- ACTIVITY
Copy exactly, and only, the lines that start at the line containing "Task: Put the" and end at the last line of the material below.

- COLLECTED DATA
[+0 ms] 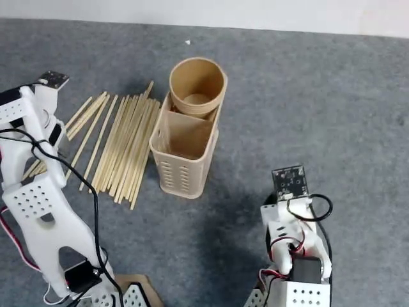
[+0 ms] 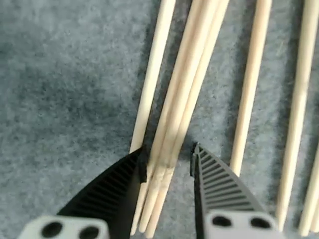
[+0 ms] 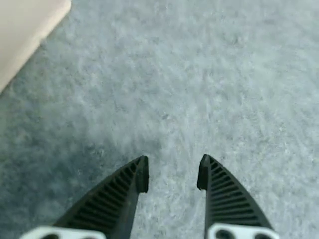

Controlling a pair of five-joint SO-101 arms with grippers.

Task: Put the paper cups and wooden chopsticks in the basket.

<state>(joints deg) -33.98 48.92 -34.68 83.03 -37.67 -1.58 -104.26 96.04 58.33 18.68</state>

- YOUR RESPONSE
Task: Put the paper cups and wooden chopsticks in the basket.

<state>(joints deg) -33.98 48.92 -34.68 83.03 -37.67 -1.58 -104.26 96.04 58.33 18.68</state>

No further output is given for this exercise.